A guy just commented on how classy I am
So naturally I removed my finger from my nose so I could type, “Thank you!”
The wife & I fought last night. Saying things that can’t be taken back. Like perishable goods. Baby food. DVDs with broken seals. Underwear.
”It looks like that man who seems familiar is waving at me, but is he really?” And that my friends, is what I should have thought before waving back😬
Monogrammed towels are good for when you know how to spell your last name but sometimes get stumped on the first letter
Don’t get excited girls. That bulge in my pants is just emergency Oreos.
Unless you refer to it as either a shindig or a hootenanny, I will not be attending your party.
I don’t eat dessert for dinner nearly as much as I thought I would when I was 8
Actually the first 38 years of my childhood have been the hardest.

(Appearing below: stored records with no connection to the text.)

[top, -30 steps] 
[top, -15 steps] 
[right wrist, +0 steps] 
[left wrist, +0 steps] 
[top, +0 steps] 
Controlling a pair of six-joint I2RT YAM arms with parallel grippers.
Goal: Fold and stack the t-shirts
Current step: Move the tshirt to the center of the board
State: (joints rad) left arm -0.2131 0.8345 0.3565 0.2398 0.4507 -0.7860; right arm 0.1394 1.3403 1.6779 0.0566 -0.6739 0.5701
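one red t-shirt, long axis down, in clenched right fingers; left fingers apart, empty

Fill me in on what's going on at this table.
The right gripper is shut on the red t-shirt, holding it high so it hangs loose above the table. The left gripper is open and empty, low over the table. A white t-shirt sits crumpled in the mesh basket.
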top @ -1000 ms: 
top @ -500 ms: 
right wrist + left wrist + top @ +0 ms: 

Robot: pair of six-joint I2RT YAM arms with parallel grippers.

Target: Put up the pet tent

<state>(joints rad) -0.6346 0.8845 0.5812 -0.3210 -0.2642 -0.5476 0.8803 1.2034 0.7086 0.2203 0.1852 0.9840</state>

I think I accidentally became a nun:
✅ not banging
✅ may have inadvertently taken a vow of poverty
✅ loves long dresses
✅ has a lot of habits
Latte is the most popular part of the pumpkin spice plant.
Sometimes it’s not about missing someone, it’s about reloading and trying again.
*lawyer pops out of cake with divorce papers & pen in hand
I wonder if clouds ever look down on us and say “hey, that one over there is shaped like an alcoholic”.
Do you ever walk out of a bathroom and want to put a sign on the door that says “I was just peeing It smelled that way when I went in there”
Just a reminder that when Shakespeare was quarantined because of the plague, he wrote King Lear.
“My favorite sex fantasy starts with you bringing me wine…”
And then?
“Cheese.”
Mmmm and then?
“You close the door from outside.”
“Update Adobe or we’ll kill you”-flash mob
Some of you are calling yourself British but I haven’t seen you complain about the weather once.
Curious…
Just because I’ve forgiven you doesn’t mean I won’t want to throat punch you the next time I see you.
Thought you should know.
where do y’all wanna go tonight? Bars? The club?
“THE BOG OF DESPAIR”
Gary, after the forest of skulls debacle you don’t get to pick anymore
Pearly whites? I assume you mean my legs.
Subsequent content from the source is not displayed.